10. The one or more computer-readable storage media of claim 8, wherein the neural network is a globally normalized neural network.

11. The one or more computer readable storage media of claim 8, wherein the set of decisions is a set of possible parse elements of a dependency parse, and wherein the gold decision sequence is a dependency parse of the corresponding training text sequence.

12. The one or more computer readable storage media of claim 8, wherein the set of decisions is a set of possible part of speech tags, and wherein the gold decision sequence is a sequence that includes a respective part of speech tag for each word in the corresponding training text sequence.

13. The one or more computer readable storage media of claim 8, wherein the set of decisions includes a keep label indicating that the word should be included in a compressed representation of the input text sequence and a drop label indicating that the word should not be included in the compressed representation, and wherein the gold decision sequence is a sequence that includes a respective keep label or drop label for each word in the corresponding training text sequence.

14. The one or more computer readable storage media of claim 8, wherein the operations further comprising: if the gold candidate predicted decision sequence has not dropped out of the beam after the candidate predicted sequences have been finalized, performing an iteration of gradient descent to optimize an objective function that depends on the gold decision sequence and on the finalized candidate predicted sequences.

15. A system for generating a decision sequence for an input text sequence, the decision sequence comprising a plurality of output decisions, and the system comprising:

a neural network configured to: receive an input state, and process the input state to generate a respective score for each decision in a set of decisions; and

a subsystem configured to: maintain a beam of a predetermined number of candidate decision sequences for the input text sequence; for each output decision in the decision sequence: for each candidate decision sequence currently in the beam: provide a state representing the candidate decision sequence as input to the neural network and obtain from the neural network a respective score for each of a plurality of new candidate decision sequences, each new candidate decision sequence having a respective allowed decision from a set of allowed decisions added to the current candidate decision sequence, update the beam to include only a predetermined number of new candidate decision sequences with highest scores according to the scores obtained from the neural network; for each new candidate decision sequence in the updated beam, generate a respective state representing the new candidate decision sequence; and after the last output decision in the decision sequence, select from the candidate decision sequences in the beam a candidate decision sequence with a highest score as the decision sequence for the input text sequence.

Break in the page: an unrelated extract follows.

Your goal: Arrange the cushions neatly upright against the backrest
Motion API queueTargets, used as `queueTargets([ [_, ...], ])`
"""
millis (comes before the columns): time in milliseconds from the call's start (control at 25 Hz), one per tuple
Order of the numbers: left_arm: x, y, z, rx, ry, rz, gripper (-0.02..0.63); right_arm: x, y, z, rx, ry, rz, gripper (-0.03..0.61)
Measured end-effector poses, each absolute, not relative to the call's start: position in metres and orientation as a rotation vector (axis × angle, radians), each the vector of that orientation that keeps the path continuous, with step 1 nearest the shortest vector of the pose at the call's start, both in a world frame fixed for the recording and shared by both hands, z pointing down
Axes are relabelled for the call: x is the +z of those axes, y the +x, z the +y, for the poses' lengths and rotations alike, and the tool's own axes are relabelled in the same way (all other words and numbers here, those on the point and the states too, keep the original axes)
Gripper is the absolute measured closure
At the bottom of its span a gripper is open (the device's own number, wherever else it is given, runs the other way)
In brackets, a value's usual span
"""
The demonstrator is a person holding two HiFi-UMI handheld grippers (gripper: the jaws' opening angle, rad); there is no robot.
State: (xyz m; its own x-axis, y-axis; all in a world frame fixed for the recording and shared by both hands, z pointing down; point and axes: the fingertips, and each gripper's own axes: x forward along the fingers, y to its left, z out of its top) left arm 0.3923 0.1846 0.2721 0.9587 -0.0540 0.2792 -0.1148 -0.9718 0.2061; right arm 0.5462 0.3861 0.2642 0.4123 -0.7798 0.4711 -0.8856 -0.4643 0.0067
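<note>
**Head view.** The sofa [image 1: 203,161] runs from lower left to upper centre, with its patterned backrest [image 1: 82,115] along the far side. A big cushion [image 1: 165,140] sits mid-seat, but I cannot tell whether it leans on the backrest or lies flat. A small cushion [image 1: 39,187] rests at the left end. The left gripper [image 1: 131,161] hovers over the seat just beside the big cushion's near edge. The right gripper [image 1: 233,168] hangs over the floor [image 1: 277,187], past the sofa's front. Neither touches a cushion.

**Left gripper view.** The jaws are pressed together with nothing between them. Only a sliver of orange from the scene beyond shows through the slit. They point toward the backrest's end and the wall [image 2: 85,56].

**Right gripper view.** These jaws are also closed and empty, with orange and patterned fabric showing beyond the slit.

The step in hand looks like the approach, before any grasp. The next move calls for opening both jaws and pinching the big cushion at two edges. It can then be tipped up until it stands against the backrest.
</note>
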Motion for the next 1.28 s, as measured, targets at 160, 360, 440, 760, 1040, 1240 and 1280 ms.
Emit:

16. The system of claim 15, wherein the set of decisions is a set of possible parse elements of a dependency parse, and wherein the decision sequence is a dependency parse of the text sequence.

17. The system of claim 15, wherein the set of decisions is a set of possible part of speech tags, and wherein the decision sequence is a sequence that includes a respective part of speech tag for each word in the text sequence.

18. The system of claim 15, wherein the set of decisions includes a keep label indicating that a word should be included in a compressed representation of the input text sequence and a drop label indicating that the word should not be included in the compressed representation, and wherein the decision sequence is a sequence that includes a respective keep label or drop label for each word in the text sequence.